**Work request:**
Only the lines from the one containing "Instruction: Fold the" through the end of the material should be printed, exactly as they appear. Leave out pictures.
^^^^^^^^
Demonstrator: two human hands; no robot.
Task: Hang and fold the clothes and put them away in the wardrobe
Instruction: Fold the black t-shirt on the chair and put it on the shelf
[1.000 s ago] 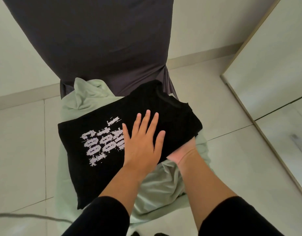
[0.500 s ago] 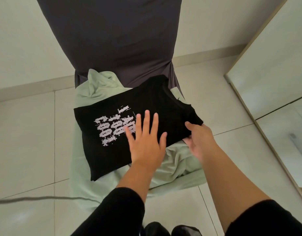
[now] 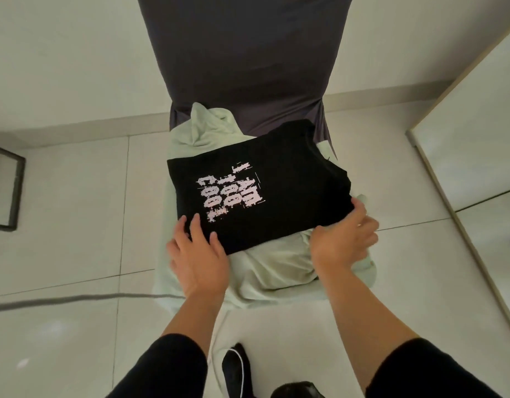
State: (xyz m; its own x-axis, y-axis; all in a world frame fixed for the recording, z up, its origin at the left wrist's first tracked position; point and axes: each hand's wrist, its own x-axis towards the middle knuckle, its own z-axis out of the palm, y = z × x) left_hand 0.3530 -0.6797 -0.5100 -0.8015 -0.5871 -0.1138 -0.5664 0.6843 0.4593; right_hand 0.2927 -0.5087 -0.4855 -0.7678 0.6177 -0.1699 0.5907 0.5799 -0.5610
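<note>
A folded black T-shirt [image 3: 282, 179] with pale printed lettering lies on a crumpled pale green garment [image 3: 271, 265] that covers the seat of a chair. My left hand [image 3: 197, 254] sits at the shirt's near left corner, fingers spread and resting on the fabric edge. My right hand [image 3: 344, 239] is at the shirt's near right edge, with the thumb on top of the fabric and the fingers curled below it. Whether the fingers grip the shirt is not clear.
The chair has a dark grey cover [image 3: 242, 58] over its tall back and stands against a pale wall. A light wardrobe panel [image 3: 478, 133] rises on the right. A dark frame [image 3: 15, 193] sits at the left edge, and a grey cable [image 3: 75, 298] crosses the tiled floor.
My left hand slid off the middle of the shirt to its near left corner. My right hand came from under the shirt to its right edge. The view pulled back.
</note>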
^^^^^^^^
**Response to this exercise:**
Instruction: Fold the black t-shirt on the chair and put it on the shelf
[1.000 s ago] 
[0.500 s ago] 
[now] 
State: (xyz m; its own x-axis, y-axis; all in a world frame fixed for the recording, z up, its origin at the left wrist's first tracked position; point and axes: each hand's wrist, its own x-axis towards the middle knuckle, its own z-axis out of the palm, y = z × x) left_hand 0.3530 -0.6797 -0.5100 -0.8015 -0.5871 -0.1138 -0.5664 0.6843 0.4593; right_hand 0.2927 -0.5087 -0.4855 -0.7678 0.6177 -0.1699 0.5907 0.5799 -0.5610
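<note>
A folded black T-shirt [image 3: 282, 179] with pale printed lettering lies on a crumpled pale green garment [image 3: 271, 265] that covers the seat of a chair. My left hand [image 3: 197, 254] sits at the shirt's near left corner, fingers spread and resting on the fabric edge. My right hand [image 3: 344, 239] is at the shirt's near right edge, with the thumb on top of the fabric and the fingers curled below it. Whether the fingers grip the shirt is not clear.
The chair has a dark grey cover [image 3: 242, 58] over its tall back and stands against a pale wall. A light wardrobe panel [image 3: 478, 133] rises on the right. A dark frame [image 3: 15, 193] sits at the left edge, and a grey cable [image 3: 75, 298] crosses the tiled floor.
My left hand slid off the middle of the shirt to its near left corner. My right hand came from under the shirt to its right edge. The view pulled back.
</note>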

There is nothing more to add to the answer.